> _Data_:
__________________________________________________

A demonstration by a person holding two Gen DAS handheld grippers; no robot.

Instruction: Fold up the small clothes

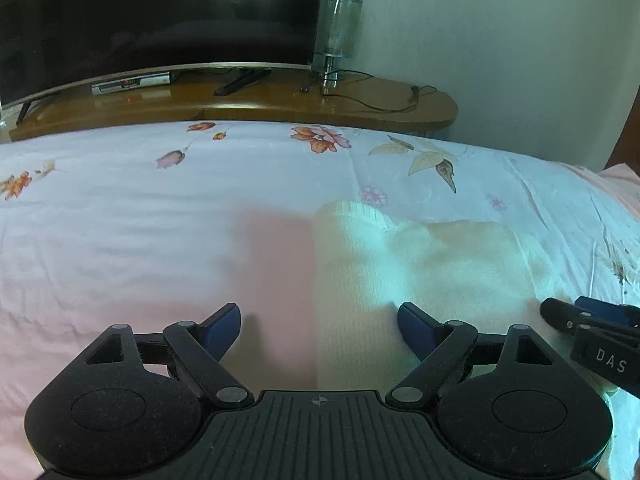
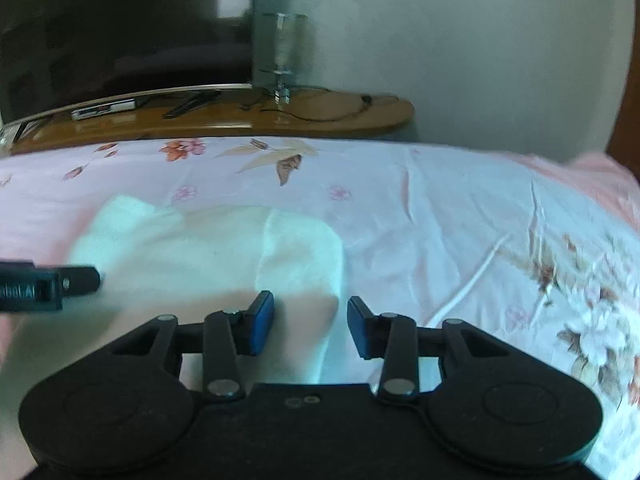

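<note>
A small cream knit [image 1: 420,256] lies flat on the bed [image 1: 120,220], spread so its edges can be reached. The left gripper [image 1: 319,326] hangs spread over its near left edge, nothing between the pads. The right gripper [image 2: 310,326], at the left one's three o'clock, is also spread, astride the near right hem; blur hides whether it touches. Both look set to pinch.

- Bed with white floral-print sheet [image 1: 120,220] carries everything.
- Cream knitted garment [image 1: 420,264], folded flat, lies on it toward three o'clock from centre.
</note>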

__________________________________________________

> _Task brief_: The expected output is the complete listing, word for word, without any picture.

> _Answer for this exercise_:
A demonstration by a person holding two Gen DAS handheld grippers; no robot.

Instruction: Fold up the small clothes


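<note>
A small cream knit [image 1: 420,256] lies flat on the bed [image 1: 120,220], spread so its edges can be reached. The left gripper [image 1: 319,326] hangs spread over its near left edge, nothing between the pads. The right gripper [image 2: 310,326], at the left one's three o'clock, is also spread, astride the near right hem; blur hides whether it touches. Both look set to pinch.

- Bed with white floral-print sheet [image 1: 120,220] carries everything.
- Cream knitted garment [image 1: 420,264], folded flat, lies on it toward three o'clock from centre.
</note>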

Work on this exercise is complete.